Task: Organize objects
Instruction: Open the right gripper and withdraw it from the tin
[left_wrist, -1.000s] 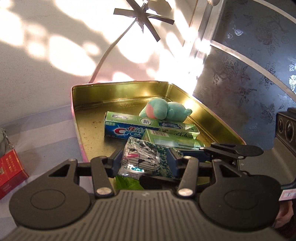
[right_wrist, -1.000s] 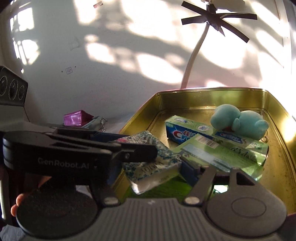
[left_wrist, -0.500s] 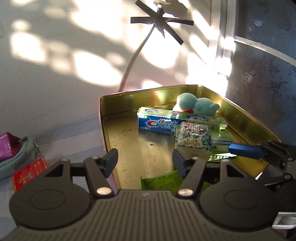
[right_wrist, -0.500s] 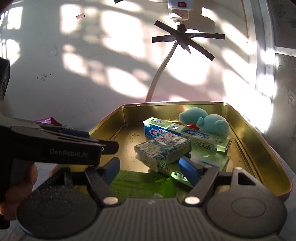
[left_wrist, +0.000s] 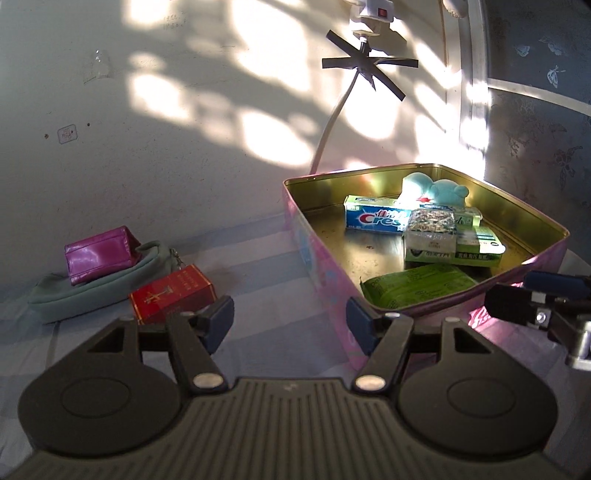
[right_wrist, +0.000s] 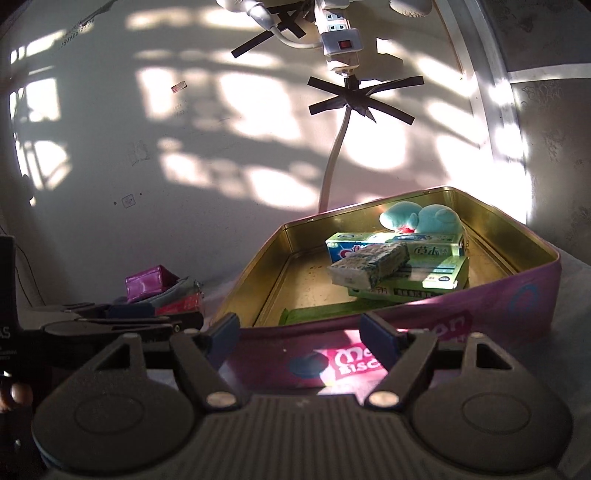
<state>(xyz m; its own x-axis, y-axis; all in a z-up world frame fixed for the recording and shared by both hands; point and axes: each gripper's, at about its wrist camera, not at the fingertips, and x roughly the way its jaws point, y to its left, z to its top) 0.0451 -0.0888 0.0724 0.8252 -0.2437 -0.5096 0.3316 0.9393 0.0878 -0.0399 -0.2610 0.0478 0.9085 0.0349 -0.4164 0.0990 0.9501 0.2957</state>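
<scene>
A pink tin (left_wrist: 321, 266) with a gold inside holds a Crest toothpaste box (left_wrist: 373, 218), a patterned tissue pack (left_wrist: 430, 232) lying on green boxes (left_wrist: 480, 247), a green packet (left_wrist: 417, 284) and a teal plush toy (left_wrist: 436, 188). The tin also shows in the right wrist view (right_wrist: 517, 295), with the tissue pack (right_wrist: 369, 264) inside. My left gripper (left_wrist: 290, 325) is open and empty, in front of the tin's left corner. My right gripper (right_wrist: 299, 334) is open and empty, in front of the tin's near wall.
Left of the tin on the striped cloth lie a red box (left_wrist: 171, 295), a magenta purse (left_wrist: 101, 253) and a grey-green pouch (left_wrist: 85, 291). A white wall with a taped cable (left_wrist: 332, 122) stands behind. The right gripper's tip (left_wrist: 535, 295) shows at the right edge.
My left gripper let go of the tissue pack in the tin and opened. Both grippers drew back out of the tin, the left one swinging toward the left.
</scene>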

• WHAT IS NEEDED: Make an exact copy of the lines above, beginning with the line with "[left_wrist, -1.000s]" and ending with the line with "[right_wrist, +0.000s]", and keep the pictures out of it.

• RESULT OF THIS EXERCISE:
[left_wrist, -1.000s] 
[right_wrist, -1.000s] 
[left_wrist, -0.500s] 
[right_wrist, -0.500s] 
[left_wrist, +0.000s] 
[right_wrist, +0.000s] 

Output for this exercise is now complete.